[What is needed]
Output only the line that contains "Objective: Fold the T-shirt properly" and the lines after it, all verbatim, through the last one below.

[Supplied material]
== Segment start ==
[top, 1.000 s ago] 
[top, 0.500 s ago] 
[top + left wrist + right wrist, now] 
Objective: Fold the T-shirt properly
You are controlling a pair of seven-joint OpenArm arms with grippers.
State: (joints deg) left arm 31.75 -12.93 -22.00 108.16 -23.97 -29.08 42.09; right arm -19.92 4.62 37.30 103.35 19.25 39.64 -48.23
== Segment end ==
[Answer box]
Objective: Fold the T-shirt properly
You are controlling a pair of seven-joint OpenArm arms with grippers.
State: (joints deg) left arm 31.75 -12.93 -22.00 108.16 -23.97 -29.08 42.09; right arm -19.92 4.62 37.30 103.35 19.25 39.64 -48.23

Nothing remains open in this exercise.